The storage destination determination unit 302 determines each storage destination of the divided file DTB based on the following rules (Rule 1-1) to (Rule 1-3) (# 133).
(Rule 1-1) In principle, all the divided files DTB divided from the same shared file DTK are stored in separate personal computers TR.
(Rule 1-2) In order to ensure redundancy, the same divided file DTB is stored in a plurality of nodes (personal computers TR). In this embodiment, it is assumed that the data is stored in two nodes.
(Rule 1-3) The hard disk 20d is preferentially stored in the personal computer TR having a large free space.

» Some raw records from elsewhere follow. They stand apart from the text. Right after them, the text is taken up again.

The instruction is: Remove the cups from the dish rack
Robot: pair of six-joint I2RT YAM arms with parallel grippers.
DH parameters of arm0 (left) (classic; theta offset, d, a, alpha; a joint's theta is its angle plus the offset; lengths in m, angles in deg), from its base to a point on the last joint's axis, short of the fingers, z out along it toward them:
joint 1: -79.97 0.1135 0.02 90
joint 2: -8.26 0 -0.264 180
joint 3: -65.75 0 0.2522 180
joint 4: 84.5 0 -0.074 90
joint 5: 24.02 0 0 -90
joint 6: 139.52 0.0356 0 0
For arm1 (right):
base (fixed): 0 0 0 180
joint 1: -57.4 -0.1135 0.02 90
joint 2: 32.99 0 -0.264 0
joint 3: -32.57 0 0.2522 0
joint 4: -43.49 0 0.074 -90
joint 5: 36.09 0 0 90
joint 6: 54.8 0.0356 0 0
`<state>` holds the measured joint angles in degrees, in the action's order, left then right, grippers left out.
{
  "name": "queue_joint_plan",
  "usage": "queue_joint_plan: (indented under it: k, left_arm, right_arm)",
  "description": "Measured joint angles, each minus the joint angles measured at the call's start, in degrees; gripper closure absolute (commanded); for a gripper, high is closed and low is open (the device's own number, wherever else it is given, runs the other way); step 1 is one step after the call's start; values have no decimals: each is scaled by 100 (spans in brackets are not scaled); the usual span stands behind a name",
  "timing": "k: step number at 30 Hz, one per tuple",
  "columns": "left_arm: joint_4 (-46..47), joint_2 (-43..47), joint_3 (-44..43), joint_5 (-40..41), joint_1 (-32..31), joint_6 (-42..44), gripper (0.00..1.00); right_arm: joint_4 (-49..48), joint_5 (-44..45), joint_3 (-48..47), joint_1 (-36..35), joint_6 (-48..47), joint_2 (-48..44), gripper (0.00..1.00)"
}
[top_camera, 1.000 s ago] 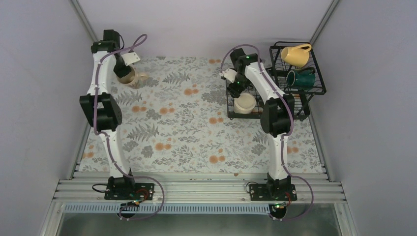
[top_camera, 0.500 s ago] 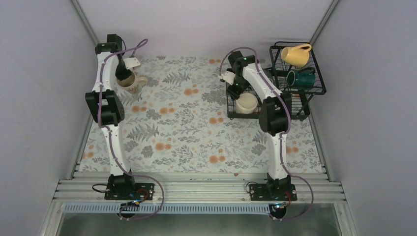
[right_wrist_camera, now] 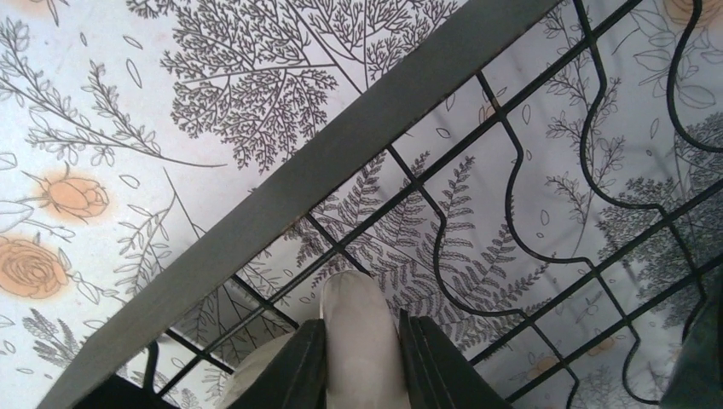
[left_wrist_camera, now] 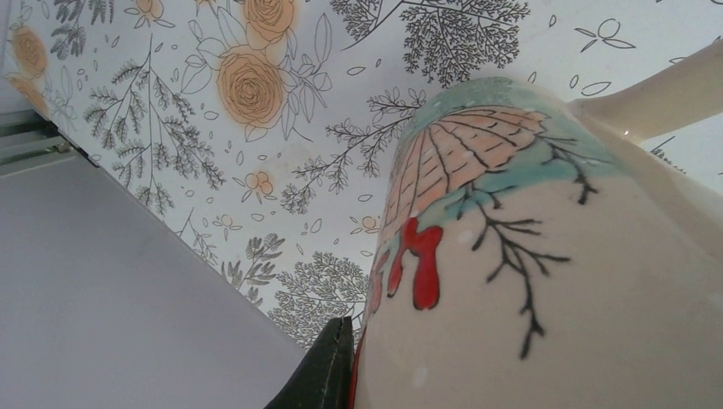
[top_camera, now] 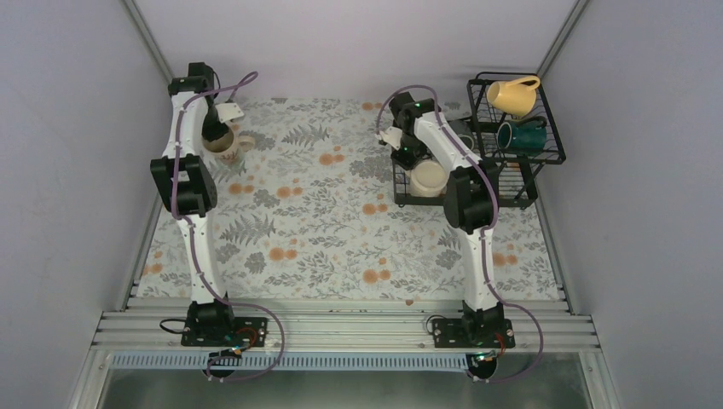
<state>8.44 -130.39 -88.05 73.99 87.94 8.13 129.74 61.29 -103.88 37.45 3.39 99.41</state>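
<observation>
A cream mug (top_camera: 426,177) lies in the low tray of the black wire dish rack (top_camera: 511,194). My right gripper (right_wrist_camera: 362,328) is shut on its pale handle (right_wrist_camera: 358,294), one dark finger on each side, just above the rack's wires. A yellow mug (top_camera: 514,95) and a dark teal mug (top_camera: 522,136) sit in the raised basket. At the far left, my left gripper (top_camera: 213,135) is shut on the rim of a printed cream mug (left_wrist_camera: 546,281), low over the floral mat. One finger (left_wrist_camera: 328,368) presses on its outer wall; the other is hidden.
The rack's grey frame bar (right_wrist_camera: 324,170) crosses the right wrist view diagonally, close to the fingers. Grey walls (top_camera: 77,170) close in the mat (top_camera: 324,221) on the left, right and back. The left wall's edge (left_wrist_camera: 128,281) lies right beside the printed mug.
The right jaws have closed onto the cream mug's handle, and that arm has edged left. The left arm has shifted the printed mug slightly nearer, still gripped.
</observation>
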Motion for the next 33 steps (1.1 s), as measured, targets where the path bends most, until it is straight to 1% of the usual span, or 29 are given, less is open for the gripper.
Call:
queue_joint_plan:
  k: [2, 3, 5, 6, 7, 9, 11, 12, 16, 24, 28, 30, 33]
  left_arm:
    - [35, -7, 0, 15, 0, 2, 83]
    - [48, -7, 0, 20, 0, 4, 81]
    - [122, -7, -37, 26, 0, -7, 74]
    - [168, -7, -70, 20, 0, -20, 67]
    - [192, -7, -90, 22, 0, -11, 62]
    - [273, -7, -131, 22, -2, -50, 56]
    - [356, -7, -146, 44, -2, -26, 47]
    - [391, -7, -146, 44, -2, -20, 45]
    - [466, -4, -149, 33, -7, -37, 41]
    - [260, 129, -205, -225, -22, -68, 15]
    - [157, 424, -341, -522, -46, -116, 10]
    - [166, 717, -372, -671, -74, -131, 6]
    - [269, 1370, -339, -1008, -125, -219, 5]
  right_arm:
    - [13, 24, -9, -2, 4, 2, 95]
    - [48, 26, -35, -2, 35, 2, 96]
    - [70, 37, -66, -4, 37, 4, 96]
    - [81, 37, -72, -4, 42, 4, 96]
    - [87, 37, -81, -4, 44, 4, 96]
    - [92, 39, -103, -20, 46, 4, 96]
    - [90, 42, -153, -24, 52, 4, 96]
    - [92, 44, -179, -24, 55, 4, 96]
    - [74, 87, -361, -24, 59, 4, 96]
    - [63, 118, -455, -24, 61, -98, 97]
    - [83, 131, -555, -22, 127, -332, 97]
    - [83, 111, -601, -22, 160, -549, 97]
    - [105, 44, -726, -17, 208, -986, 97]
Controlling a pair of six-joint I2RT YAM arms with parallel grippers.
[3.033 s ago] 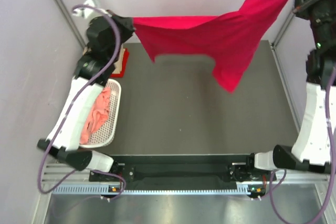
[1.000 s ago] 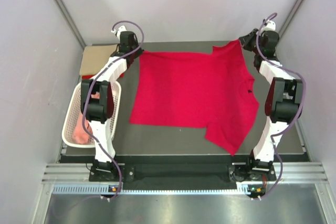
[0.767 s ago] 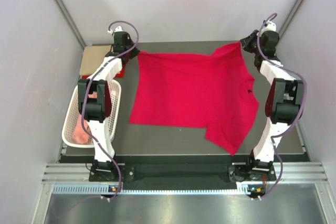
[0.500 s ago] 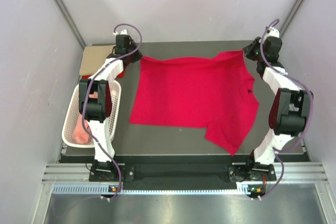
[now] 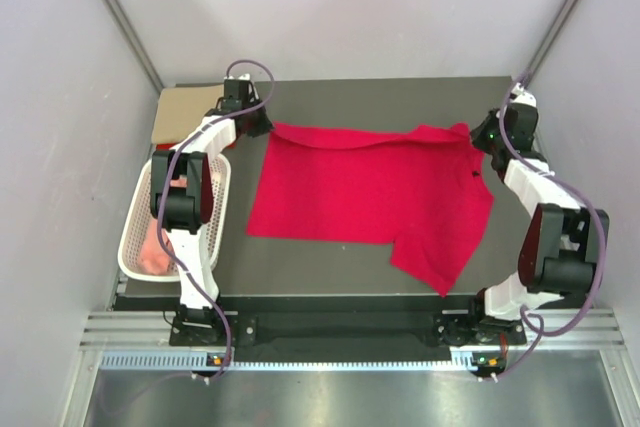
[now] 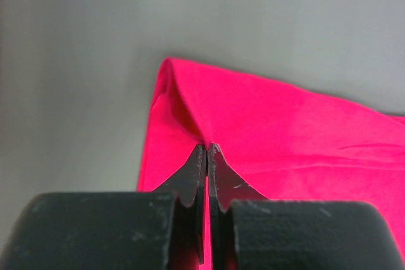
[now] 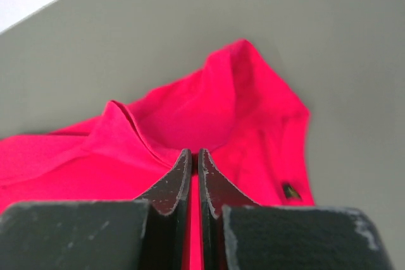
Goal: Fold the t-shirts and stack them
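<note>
Crimson t-shirt [image 5: 370, 197] lies flat mid-table on the dark table [image 5: 330, 277], with one sleeve pointing at the near edge on the right side. Its far edge is lifted and curled over toward the near side.

Dark neck label [image 7: 291, 190] shows on the shirt's right part by the collar. It's too small to read, so no brand or text is legible.

Left gripper [image 6: 207, 148]: jaws pressed together, pinching the far-left corner of the cloth. The fabric rises in a ridge up to the tips.

Right gripper [image 7: 195, 152]: same, tips clamped on the far-right corner next to the collar.

Both arms reach out over the far half of the table.

Left of the shirt is a white mesh basket [image 5: 222, 209] with salmon pink cloth [image 5: 150, 257] inside. Tan shirt [image 5: 185, 112] sits at the far-left corner.
</note>
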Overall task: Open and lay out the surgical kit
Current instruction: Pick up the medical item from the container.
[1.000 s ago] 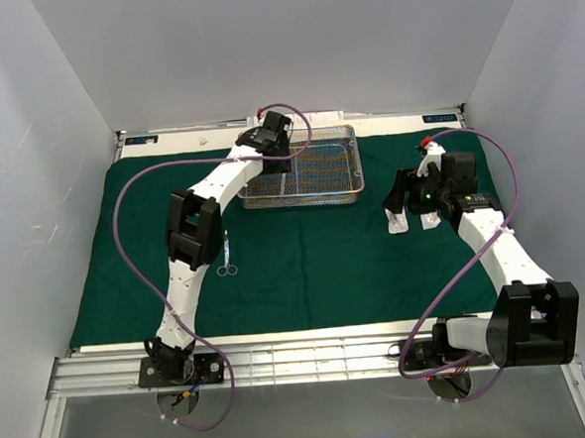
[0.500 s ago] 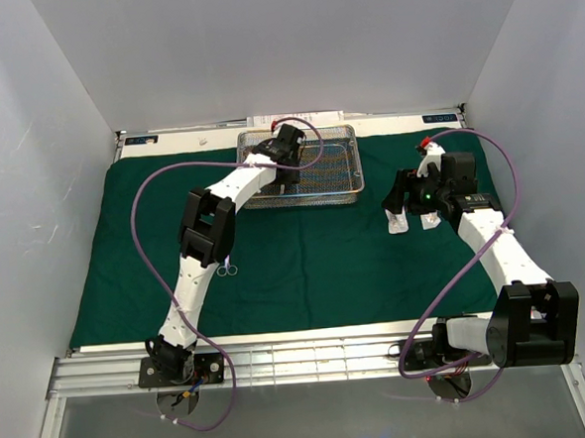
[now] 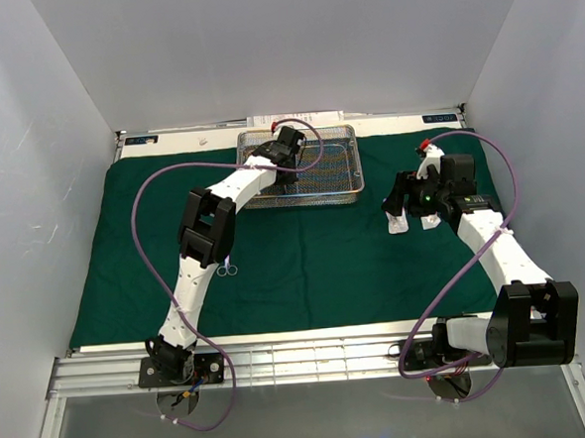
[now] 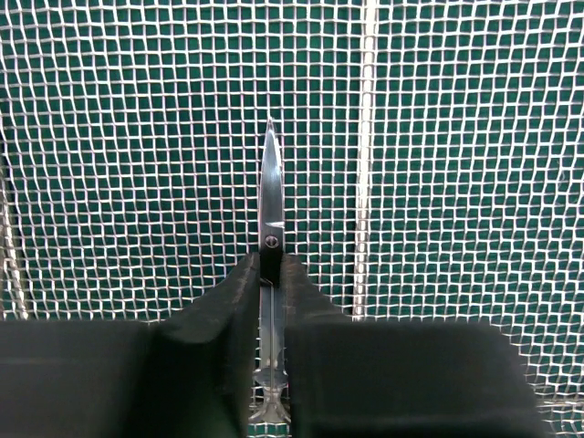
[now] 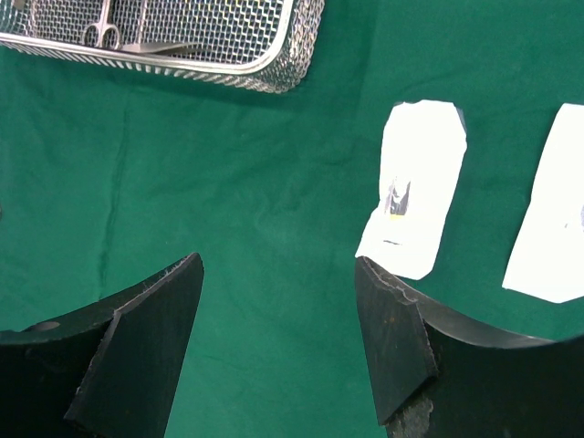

  According to the rules (Rule 1-1) and (Rule 1-2), the three divided files DTB are stored in two locations respectively. That is, the divided file DTB is stored in six places. The free capacity of the hard disk 20d of the personal computer TR9 itself can be found by inquiring an OS (Operating System). The available capacity of the hard disk 20d of the personal computers TR1 to TR8 may be inquired by transmitting inquiry data to each personal computer TR based on the connection table TL. Which divided file DTB is stored in which personal computer TR may be determined using a random function or the like.

  Based on the result of determination by the storage destination determination unit 302, the file writing unit 304 writes and stores the divided file DTB in the local shared data storage unit 2K2 as necessary (# 134). Also, the date and time of writing is recorded as the arrangement date and time in the header or footer of the divided file DTB.

  Based on the result of determination by the storage destination determination unit 302, the file transfer control unit 303 transmits the divided file DTB to the other personal computer TR that is the storage destination so that the packet generation unit 201 and the packet transmission unit 202 (see FIG. 3) (# 135).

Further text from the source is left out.